For the rest of this discussion, we will assume that the key values
for the elements in **L** are unique, that the set of all possible
keys is totally ordered (that is, the operations
:math:`<`, :math:`=`, and :math:`>` are defined for all pairs of key
values),
and that comparison is our only way to find the relative ordering of
two keys.
Our goal is to solve the problem using the minimum number of
comparisons.
Given this definition for searching, we can easily come up with the
standard sequential search algorithm, and we can also see that the
lower bound for this problem is "obviously" :math:`n` comparisons.
(Keep in mind that the key :math:`K` might not actually appear in the
list.)
However, lower bounds proofs are a bit slippery, and it is instructive
to see how they can go wrong.
.. topic:: Theorem
The lower bound for the problem of searching in an unsorted list is
:math:`n` comparisons.
Here is our first attempt at proving the theorem.
.. topic:: Proof 1
We will try a proof by contradiction.
Assume an algorithm :math:`A` exists that requires only :math:`n-1`
(or less) comparisons of :math:`K` with elements of **L**.
Because there are :math:`n` elements of **L**, :math:`A` must have
avoided comparing :math:`K` with **L** [:math:`i`] for some value
:math:`i`.
We can feed the algorithm an input with :math:`K` in position
:math:`i`.
Such an input is legal in our model, so the algorithm is
incorrect.
Is this proof correct? Unfortunately no.
First of all, any given algorithm need not necessarily consistently
skip any given position :math:`i` in its :math:`n-1` searches.
For example, it is not necessary that all algorithms search the list
from left to right.
It is not even necessary that all algorithms search the same
:math:`n-1` positions first each time through the list.
Perhaps it picks them at random.
We can try to dress up the proof as follows.
.. topic:: Proof 2
On any given run of the algorithm,
if :math:`n-1` elements are compared against :math:`K`, then
*some* element position (call it position :math:`i`) gets skipped.
It is possible that :math:`K` is in position :math:`i` at that
time, and will not be found.
Therefore, :math:`n` comparisons are required.

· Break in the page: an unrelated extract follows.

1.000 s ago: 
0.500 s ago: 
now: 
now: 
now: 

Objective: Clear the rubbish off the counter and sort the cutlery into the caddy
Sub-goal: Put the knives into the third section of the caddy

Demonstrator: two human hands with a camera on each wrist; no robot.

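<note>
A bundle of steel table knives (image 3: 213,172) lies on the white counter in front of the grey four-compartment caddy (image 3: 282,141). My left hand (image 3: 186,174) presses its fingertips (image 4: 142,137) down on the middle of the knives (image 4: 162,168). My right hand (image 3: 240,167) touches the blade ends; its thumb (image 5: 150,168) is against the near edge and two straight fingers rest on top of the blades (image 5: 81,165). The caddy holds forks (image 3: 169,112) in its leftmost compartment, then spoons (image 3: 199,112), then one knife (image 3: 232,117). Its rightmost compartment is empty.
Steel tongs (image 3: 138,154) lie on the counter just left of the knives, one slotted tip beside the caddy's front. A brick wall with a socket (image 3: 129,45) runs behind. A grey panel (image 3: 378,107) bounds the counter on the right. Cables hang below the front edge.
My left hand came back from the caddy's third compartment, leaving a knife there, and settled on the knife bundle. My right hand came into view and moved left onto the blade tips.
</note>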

Unfortunately, there is another error that needs to be fixed.
It is not true that all algorithms for solving the problem must work
by comparing elements of **L** against :math:`K`.

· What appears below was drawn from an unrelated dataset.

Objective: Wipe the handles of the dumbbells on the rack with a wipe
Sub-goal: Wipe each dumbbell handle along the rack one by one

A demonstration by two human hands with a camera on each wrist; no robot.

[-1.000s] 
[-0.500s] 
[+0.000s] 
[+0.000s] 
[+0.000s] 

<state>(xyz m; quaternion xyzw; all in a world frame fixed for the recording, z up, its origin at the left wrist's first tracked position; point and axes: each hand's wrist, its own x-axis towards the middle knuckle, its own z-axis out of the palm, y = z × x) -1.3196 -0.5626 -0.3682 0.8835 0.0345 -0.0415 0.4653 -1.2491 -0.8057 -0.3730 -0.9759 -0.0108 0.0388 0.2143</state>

An algorithm might make useful progress by comparing elements of
**L** against each other.
For example, if we compare two elements of **L**, then compare the
greater against :math:`K` and find that this element is less than
:math:`K`, we know that the other element is also less than
:math:`K`.
It seems intuitively obvious that such comparisons won't actually lead
to a faster algorithm, but how do we know for sure?
We somehow need to generalize the proof to account for this approach.
We will now present a useful abstraction for expressing the state of
knowledge for the value relationships among a set of objects.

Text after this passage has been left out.